To quote extensively from a very pertinent piece by a man with a rare combination of combat experience in South East Asia, a novelists' psychological acuity and an experienced practitioner of the inner workings of the US legislative process:
(Brownie points for reading the author's full piece, pondering, then correcting me as I pontificate freely and otherwise unchecked in past, future (and present. can't resist.) posts.)
"But there is room for engagement. Many Asian countries — China among them — do not even allow opposition parties. The National League for Democracy might consider the advantages of participation as part of a longer-term political strategy. And the United States could invigorate the debate with an offer to help assist the electoral process. The Myanmar government’s answer to such an offer would be revealing.
"[T]he United States needs to develop clearly articulated standards for its relations with the nondemocratic world. Our distinct policies toward different countries amount to a form of situational ethics that does not translate well into clear-headed diplomacy. We must talk to Myanmar’s leaders. This does not mean that we should abandon our aspirations for a free and open Burmese society, but that our goal will be achieved only through a different course of action.
...Finally, with respect to reducing sanctions, we should proceed carefully but immediately. If there is reciprocation from the government of Myanmar in terms of removing the obstacles that now confront us, there would be several ways for our two governments to move forward. We could begin with humanitarian projects. We might also seek cooperation on our long-held desire to recover the remains of World War II airmen at crash sites in the country’s north."
It seems tautologous to credit a fait accompli with kicking US foreign policy from inertial stagnancy to movement. But action breeds action and Webb's visit to Burma seems to have cracked open an opportunity for the West and the rest. His was no pony show insofar as it doubled as a chance for a US politician to hear, on Burmese soil, from major players whose relative ratio of heroism to villainy would plot nicely along an exponential growth curve. In other words, no exiles whispering into a Westerner's ear with ideas poisoned by long absence from -and scerlotic visions of - life inside. Webb's audience offered him a fresh, insider vision on a regime otherwise frozen into oblivion, at an obvious loss to US intelligence.

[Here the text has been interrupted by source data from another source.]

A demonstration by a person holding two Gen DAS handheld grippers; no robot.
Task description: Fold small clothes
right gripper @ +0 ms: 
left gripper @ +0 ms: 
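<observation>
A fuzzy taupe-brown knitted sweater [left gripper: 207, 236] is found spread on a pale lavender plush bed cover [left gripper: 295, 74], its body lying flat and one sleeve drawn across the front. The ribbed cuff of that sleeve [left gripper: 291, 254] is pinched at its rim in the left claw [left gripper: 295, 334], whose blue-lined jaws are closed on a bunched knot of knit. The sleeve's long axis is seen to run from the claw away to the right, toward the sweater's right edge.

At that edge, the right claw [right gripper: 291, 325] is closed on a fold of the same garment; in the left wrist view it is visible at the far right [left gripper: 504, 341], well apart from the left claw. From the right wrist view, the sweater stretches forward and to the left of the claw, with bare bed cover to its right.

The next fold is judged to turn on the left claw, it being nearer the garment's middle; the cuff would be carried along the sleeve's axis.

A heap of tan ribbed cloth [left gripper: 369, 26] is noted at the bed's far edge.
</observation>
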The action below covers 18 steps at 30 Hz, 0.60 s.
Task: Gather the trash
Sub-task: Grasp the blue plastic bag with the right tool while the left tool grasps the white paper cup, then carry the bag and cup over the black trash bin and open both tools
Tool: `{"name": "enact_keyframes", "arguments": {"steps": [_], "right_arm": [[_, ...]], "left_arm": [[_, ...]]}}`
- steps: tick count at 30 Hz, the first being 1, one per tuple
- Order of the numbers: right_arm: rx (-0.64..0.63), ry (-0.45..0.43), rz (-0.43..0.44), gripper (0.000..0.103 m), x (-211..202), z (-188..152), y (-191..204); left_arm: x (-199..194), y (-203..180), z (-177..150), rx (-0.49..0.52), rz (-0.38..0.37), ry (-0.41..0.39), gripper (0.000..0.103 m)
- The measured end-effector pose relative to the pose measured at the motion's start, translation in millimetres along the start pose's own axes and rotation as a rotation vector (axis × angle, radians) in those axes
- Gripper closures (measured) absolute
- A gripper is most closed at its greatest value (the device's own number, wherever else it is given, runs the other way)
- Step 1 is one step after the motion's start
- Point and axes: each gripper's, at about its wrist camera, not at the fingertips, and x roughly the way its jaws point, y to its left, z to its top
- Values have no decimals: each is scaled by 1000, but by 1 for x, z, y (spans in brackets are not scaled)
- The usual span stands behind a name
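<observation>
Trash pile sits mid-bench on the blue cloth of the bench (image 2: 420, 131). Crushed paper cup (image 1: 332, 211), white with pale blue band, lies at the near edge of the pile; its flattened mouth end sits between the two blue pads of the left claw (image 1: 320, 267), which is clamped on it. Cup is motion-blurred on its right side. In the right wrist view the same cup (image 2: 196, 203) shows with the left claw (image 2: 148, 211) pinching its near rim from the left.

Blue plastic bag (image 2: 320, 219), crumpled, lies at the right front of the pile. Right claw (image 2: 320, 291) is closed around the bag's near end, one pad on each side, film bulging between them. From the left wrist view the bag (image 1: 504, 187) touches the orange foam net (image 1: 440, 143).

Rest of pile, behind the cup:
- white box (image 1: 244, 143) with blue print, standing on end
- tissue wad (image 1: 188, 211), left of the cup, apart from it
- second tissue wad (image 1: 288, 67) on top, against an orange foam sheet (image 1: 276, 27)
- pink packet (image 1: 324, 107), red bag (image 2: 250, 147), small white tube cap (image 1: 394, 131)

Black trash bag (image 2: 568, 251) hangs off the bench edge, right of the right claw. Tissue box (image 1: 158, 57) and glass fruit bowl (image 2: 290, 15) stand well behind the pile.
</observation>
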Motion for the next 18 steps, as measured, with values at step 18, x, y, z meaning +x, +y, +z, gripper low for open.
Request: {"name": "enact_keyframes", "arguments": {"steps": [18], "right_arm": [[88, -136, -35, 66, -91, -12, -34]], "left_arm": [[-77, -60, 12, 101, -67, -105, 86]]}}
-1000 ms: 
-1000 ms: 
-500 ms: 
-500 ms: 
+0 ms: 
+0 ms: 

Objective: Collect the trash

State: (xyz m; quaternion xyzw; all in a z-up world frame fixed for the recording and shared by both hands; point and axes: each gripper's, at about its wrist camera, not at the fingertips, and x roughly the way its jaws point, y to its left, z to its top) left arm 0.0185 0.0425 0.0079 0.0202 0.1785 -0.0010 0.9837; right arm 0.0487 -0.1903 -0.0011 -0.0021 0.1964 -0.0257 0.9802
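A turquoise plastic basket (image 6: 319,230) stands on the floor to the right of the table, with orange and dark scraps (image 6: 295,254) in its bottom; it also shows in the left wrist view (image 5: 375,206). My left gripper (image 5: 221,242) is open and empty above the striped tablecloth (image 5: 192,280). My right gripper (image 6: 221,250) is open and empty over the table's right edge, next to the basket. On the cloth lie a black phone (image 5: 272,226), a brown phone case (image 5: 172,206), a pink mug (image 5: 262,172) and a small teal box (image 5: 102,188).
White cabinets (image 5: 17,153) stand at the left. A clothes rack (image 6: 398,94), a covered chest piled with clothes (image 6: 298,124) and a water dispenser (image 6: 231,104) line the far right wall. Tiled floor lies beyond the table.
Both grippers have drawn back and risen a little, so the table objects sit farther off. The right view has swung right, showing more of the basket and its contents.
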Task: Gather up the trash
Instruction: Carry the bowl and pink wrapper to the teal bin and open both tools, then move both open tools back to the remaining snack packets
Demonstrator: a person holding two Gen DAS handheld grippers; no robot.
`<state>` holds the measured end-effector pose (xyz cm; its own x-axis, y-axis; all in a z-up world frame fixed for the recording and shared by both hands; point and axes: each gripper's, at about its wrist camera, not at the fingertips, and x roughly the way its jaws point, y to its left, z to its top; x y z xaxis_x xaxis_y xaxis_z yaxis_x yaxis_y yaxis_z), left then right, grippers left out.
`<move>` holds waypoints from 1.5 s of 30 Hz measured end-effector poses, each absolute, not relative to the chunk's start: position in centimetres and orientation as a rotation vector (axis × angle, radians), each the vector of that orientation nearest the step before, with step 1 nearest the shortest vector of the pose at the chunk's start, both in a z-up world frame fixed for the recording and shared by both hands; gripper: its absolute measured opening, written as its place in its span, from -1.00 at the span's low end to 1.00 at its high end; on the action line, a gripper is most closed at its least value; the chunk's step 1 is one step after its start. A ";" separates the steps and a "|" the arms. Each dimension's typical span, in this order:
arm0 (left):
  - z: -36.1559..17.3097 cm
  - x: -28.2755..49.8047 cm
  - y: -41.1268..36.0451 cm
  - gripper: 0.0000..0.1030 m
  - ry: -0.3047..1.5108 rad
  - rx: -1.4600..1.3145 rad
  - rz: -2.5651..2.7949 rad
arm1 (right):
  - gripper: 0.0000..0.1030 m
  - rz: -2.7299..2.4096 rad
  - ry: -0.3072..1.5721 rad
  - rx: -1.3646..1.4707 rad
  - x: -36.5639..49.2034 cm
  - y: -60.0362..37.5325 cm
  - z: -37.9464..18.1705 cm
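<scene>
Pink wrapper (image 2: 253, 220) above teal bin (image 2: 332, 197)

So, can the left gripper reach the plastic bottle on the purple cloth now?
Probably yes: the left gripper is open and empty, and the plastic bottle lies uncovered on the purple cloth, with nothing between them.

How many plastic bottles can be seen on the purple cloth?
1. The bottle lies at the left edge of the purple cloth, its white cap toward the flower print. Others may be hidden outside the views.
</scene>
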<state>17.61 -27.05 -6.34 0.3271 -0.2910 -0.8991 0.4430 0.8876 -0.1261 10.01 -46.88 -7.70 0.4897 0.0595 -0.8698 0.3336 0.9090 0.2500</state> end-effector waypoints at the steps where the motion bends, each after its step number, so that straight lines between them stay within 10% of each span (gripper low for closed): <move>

US intelligence on Burma? Who cares? By way of answer -- International Relations, 101, the Billiard Ball theory (skewed): One presumes it would be outside the interests of a vast Western power to wake up near the black hole in corner-left of the Asian billiard table, knocked out of place by a strategically positioned resource rich country that offers a vital political, economic and military outhouse for the Middle Kingdom and a nuclear tech. trading partner for out-of-work Muscovites nostalgic for a bit of Sputnik-era scientific bravado.
Cast your mind back to the fine-tuned pre-diplomacy required to open relations between the US and China in 1973. It took a mightily creative exchange of Ping Pong players, alongside a careful intervention of Pakistani emissaries (and we know not what expense in snail mail postage). Given the ritual subtletly of Beijing political messaging, and the signal lack thereof from big, brash, earnest America, it doubtless also took a Zhang and a Kissinger to gently discover the right dance steps to start the much celebrated Sino-US thaw. Naturally that historical analogy falls flat on at least ten"p" counts (power, population, political indeterminacy, party count, proximity to major US nemesis, potential to counterbalance proximal nemisis -- well okay that's six) . But the lesson endures: transnational communication shutdowns make starting points for negotiation a mite difficult.
The current against which Webb swims accepts with little question the conventional wisdom that dialogue with the junta would offer it symbolic legitimization, and thereby vindicate its annullment of the election results of 1990 in which Suu Kyi's party, the NLD, surged to victory. In Webb's defence, I would respectfully submit that we rest an ear on Burmese rice paddy and listen hard for the quiet seismic trembles of the opposition and everyone between. Accept that it is possible that in the intervening years (ie. nearly 20 years), they might have changed their thinking. Accept that they recognize the impossibility of watching their country slide ever deeper into poverty and pain. The most hardline of the junta's in-country critics, Aung San Suu Kyi's National League for Democracy, are clamoring for dialogue. A dialogue long forbidden to them, until an opening appeared like a wormhole in the form of next year's elections. A dialogue that begins admittedly with the unlikely premise of releasing the 2100 poltical prisoners and Aung San Suu Kyi. But there is a starting point, and we leave it to the mysterious alchemy of diplomat-negotiators to find the particular formula for turning cold-faced silence into a process. For transforming stangant internia into kinetic interia.